When steel slag is used as a mineral admixture for cement or concrete, its activity is very important. The activity of the active components of steel slag can be improved by increasing its fineness [10]. In the meanwhile, the non-active components of steel slag can play a better role as fillers in the hardened paste by increasing the fineness of steel slag [4]. The activity of steel slag can also be improved by increasing its active components content through adding regulating components to the steel slag in the melting state [11]. High curing temperature can promote the hydration of the components with high activity and also excite the activity of low-active components such as large C2S particles. So steel slag exhibits much higher activity under the condition of higher curing temperature [12, 13]. Autoclave curing technology is widely used in the building material products, such as brick, cement pile, and precast concrete [14–18]. The temperature of the autoclave curing technology is much higher than 100 °C, so the activity of the binder can be promoted significantly. In theory, steel slag can exhibit satisfied cementitious properties under autoclaved condition.
The soundness of steel slag is also very important when it is applied to cement or concrete.

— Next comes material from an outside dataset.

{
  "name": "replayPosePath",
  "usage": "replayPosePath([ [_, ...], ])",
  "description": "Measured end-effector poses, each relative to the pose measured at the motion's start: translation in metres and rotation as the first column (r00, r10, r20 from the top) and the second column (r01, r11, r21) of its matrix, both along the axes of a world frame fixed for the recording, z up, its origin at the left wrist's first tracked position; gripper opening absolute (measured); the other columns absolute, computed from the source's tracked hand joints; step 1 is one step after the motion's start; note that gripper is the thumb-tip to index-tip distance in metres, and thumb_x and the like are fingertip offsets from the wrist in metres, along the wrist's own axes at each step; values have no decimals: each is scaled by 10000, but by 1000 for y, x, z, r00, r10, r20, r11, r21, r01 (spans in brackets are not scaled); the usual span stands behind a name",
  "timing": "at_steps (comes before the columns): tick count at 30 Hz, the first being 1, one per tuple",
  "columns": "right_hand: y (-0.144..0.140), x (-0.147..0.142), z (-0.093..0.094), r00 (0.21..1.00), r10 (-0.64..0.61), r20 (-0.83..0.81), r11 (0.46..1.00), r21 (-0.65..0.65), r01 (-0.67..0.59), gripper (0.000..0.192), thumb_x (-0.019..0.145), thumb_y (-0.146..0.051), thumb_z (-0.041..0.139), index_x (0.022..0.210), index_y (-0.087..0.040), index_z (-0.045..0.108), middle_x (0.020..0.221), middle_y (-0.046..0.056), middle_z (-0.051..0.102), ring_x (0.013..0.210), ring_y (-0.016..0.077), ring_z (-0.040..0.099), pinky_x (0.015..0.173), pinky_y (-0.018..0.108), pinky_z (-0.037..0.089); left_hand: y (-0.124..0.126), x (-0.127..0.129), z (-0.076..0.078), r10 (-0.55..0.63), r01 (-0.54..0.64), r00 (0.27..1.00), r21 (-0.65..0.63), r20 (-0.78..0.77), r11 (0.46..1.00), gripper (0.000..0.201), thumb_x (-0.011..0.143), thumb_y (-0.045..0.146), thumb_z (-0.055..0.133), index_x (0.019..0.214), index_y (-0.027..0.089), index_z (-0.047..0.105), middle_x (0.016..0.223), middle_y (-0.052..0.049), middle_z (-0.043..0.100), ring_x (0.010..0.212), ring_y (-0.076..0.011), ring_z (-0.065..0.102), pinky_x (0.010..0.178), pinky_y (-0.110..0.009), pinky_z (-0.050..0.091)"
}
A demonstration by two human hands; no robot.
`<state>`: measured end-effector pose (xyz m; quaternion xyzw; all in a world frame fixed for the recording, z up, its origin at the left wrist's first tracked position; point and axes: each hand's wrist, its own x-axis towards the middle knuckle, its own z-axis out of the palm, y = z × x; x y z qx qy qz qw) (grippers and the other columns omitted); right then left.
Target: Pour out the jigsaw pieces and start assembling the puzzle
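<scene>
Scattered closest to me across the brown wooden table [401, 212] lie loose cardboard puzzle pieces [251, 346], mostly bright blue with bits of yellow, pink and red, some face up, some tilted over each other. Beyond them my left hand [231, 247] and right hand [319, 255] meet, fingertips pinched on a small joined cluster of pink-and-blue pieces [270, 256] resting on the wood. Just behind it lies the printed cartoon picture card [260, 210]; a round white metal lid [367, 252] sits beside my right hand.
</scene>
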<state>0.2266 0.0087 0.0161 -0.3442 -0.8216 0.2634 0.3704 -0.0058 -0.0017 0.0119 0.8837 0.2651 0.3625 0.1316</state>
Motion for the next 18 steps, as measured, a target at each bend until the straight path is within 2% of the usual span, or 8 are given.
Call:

Free CaO and the minerals containing MgO are the main factors influencing the soundness of steel slag [19, 20]. If a considerable amount of free CaO and the minerals containing MgO react at the late hydration age of cement, the internal expansion caused by the formation of Ca(OH)2 and Mg(OH)2 might damage the microstructure of concrete. Therefore, in theory, the free CaO content and MgO content of steel slag should be strictly restricted when it is used in cement or cast-in situ concrete. Under autoclaved condition, free CaO and the minerals containing MgO might react with the hydration of C3S and C2S. So the reaction of free CaO and the minerals containing MgO has a considerable influence on the hydration properties of steel slag under autoclaved condition.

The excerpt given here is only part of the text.